April finit de lire les règles, et elle et Riley se rendirent dans un des box vides, où April mit des protections pour les oreilles et les yeux. Riley sortit l’arme de la boîte et la posa devant April.
April la regarda avec un air intimidé.
Bien, pensa Riley. Il faut qu’elle se sente intimidée.
— C’est différent du pistolet que tu as acheté pour Blaine, dit April.
— C’est vrai, dit Riley. Je lui avais pris un Smith & Wesson 686, un revolver de calibre .38 – une arme beaucoup plus puissante. Mais ses besoins étaient différents. Il voulait seulement pouvoir se défendre. Il ne pensait pas à entrer dans la police comme toi.

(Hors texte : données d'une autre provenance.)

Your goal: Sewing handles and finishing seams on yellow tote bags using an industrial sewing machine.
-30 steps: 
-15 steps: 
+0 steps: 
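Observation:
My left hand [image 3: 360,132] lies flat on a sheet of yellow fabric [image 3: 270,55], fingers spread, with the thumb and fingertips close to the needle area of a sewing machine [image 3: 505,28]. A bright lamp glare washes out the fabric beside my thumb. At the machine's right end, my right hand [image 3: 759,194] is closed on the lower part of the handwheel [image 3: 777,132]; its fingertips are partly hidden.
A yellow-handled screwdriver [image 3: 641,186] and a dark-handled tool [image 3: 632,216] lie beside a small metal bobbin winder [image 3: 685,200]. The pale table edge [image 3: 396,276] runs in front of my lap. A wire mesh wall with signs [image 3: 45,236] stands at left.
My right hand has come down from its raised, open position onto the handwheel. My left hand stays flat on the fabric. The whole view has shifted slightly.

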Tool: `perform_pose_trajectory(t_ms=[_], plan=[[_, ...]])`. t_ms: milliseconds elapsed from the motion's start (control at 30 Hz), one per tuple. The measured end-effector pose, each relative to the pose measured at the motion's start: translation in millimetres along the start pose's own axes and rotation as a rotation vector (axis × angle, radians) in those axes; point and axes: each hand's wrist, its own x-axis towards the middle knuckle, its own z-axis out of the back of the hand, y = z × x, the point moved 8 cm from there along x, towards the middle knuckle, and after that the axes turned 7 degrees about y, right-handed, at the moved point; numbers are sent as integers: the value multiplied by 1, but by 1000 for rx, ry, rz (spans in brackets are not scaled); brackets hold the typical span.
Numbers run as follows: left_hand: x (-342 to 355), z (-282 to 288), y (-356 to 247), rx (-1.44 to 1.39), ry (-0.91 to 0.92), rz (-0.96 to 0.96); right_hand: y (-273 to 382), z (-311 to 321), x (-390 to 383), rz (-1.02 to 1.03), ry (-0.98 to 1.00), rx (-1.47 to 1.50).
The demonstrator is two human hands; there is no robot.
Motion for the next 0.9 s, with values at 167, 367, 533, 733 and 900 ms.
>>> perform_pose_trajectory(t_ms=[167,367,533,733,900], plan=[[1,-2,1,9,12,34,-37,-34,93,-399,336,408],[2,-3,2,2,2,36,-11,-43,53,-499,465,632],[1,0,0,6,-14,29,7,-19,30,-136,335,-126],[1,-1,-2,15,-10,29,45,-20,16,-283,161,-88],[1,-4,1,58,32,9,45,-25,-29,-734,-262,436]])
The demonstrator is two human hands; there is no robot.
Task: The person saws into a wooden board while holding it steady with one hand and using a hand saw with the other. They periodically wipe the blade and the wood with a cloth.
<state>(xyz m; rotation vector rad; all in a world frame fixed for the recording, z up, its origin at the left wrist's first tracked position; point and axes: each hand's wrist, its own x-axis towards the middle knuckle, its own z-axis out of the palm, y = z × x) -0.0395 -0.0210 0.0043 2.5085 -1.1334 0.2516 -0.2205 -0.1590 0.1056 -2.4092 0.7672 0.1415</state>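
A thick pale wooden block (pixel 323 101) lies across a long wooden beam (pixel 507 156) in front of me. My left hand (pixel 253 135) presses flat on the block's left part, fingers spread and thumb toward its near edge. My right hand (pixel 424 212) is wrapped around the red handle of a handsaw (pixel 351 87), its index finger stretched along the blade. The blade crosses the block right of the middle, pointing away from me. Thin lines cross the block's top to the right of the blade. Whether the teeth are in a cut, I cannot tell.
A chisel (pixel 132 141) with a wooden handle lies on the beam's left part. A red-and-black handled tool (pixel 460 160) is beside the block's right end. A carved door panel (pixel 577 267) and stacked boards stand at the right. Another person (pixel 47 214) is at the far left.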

Riley prit l’arme et la montra à April.
— Il y a de grandes différences entre un revolver et un semi-automatique. Un semi-automatique a beaucoup d’avantages, mais aussi quelques inconvénients – ratés occasionnels, double alimentation, échec d’éjection, canon bloqué. Je ne voulais pas que Blaine ait à gérer tout ça, pas en cas d’urgence. Mais quant à toi … eh bien, autant commencer à apprendre tout de suite pour ça, dans un cadre sûr où ta vie n’est pas en danger.
Riley commença à montrer à April ce qu’elle avait besoin de savoir ensuite – comment mettre les munitions dans le chargeur, comment mettre le chargeur dans l’arme et comment la décharger à nouveau.
Poursuivant sa démonstration, Riley ajouta :
— Maintenant, cette arme peut être utilisée en mode simple action ou double action. La simple action consiste à abattre le chien avant d’appuyer sur la gâchette. Ensuite, le pistolet prend le relais et arme automatiquement le pistolet encore et encore. Tu peux tirer rapidement jusqu’à ce que ton chargeur soit vide. C’est le grand avantage d’un semi-automatique.
Touchant du doigt la queue de détente, Riley poursuivit :
— La double action, c’est quand tu fais tout le travail avec la queue de détente. Lorsque tu commences à appuyer, le chien s’arme, et quand tu as terminé, le pistolet tire. Si tu veux tirer un autre coup, tu dois tout recommencer. Il faut plus de travail ‒ ton doigt appuie contre trois et demi à cinq kilos de pression ‒ et le tir est plus lent. Et c’est ce que je veux que tu fasses pour commencer.